The seasonally-adjusted Absa Purchasing Managers’ Index (PMI) declined to 45.7 index points in August 2019, down from 52.1 in July 2019.
While the magnitude of the decline may have been larger than anticipated, a fall in the PMI in August was not unexpected. This followed on July’s surprisingly solid reading despite the weak domestic demand environment and growing concerns about the health of the global economy.
All of the PMI’s major sub-components came in below the neutral 50-point mark, signalling general weakness in the sector.
For some time, the Suppliers’ Deliveries Index had managed to remain well above 50 index points, providing support to the headline index. However, even this indicator dropped in contractionary terrain in August. This was the first time that this index declined to below 50 since April 2018.
As cautioned in the previous report, the Business Activity Index was unable to hold on to July’s strong gain. The index, nonetheless, managed to stay above June’s reading and the average for the first two months of Quarter 3 of 2019 is well above the level recorded in Quarter 2.
After two consecutive solid increases, the New Sales Orders Index declined again in August. The index slumped back below the neutral 50-point mark to 48.5. Despite the drop, the index remained at a level above that recorded during most of 2019. The index is now more or less in line with the average level of 2018.
Respondents continued to be fairly downbeat about exports for a third straight month, while domestic demand likely also weighed on orders. This negatively impacted output levels, while the sustained weakness in output growth, in turn, affected employment.
The Employment Index fell to a level below 40 points for the first time in more than five years. At 39.1 points, the index is now at its lowest level since May 2014. Barring a single month below 40 points in 2014, the Employment Index is now at a ten-year low.
Worryingly, the index tracking expected business conditions in six months’ time also dipped back to below the neutral 50-point mark for the first time since November 2018. This means that more purchasing managers expect conditions to worsen (from already weak levels) going forward.

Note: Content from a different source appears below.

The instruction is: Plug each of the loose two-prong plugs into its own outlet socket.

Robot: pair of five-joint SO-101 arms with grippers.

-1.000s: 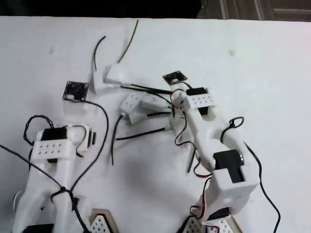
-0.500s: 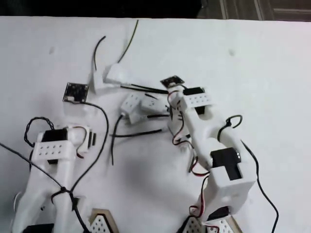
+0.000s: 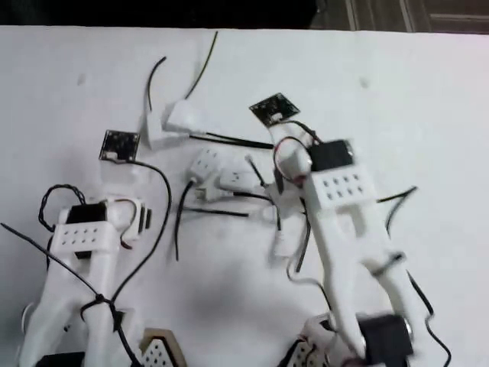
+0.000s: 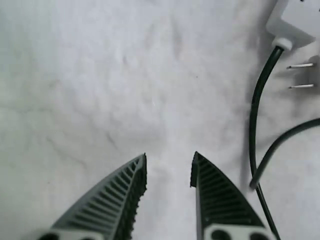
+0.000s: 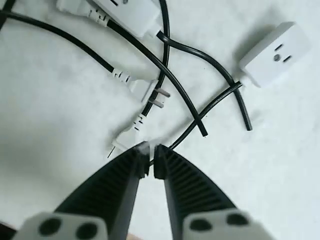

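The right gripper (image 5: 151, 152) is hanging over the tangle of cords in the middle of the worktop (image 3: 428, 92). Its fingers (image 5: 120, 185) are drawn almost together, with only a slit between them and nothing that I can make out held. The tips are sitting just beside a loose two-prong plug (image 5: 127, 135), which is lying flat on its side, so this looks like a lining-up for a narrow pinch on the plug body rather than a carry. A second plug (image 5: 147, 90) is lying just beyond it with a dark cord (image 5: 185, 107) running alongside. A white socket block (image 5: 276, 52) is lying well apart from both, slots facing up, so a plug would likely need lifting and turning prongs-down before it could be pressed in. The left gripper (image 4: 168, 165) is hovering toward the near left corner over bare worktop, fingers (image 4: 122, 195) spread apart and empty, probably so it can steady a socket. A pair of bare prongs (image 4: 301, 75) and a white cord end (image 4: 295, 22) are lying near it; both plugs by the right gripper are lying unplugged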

After edging above 50 points in July, the Inventories Index slumped back into contraction in August. The index fell by 4.7 points to 46.2 in August. However, despite the decline, the average for the first two months of Quarter 3 was more than 6 points above the level recorded in Quarter 2.
The Purchasing Commitments Index stayed below the neutral 50-point mark for a sixth straight month. The index declined by 2.6 points to 41.5 in August.
Despite the decline in the diesel price in early August, the Purchasing Price Index rose by 5.7 points to reach 73.6 in August – the highest level since March 2019. This increase was likely driven by the sharply weaker Rand exchange rate during the month compared with July.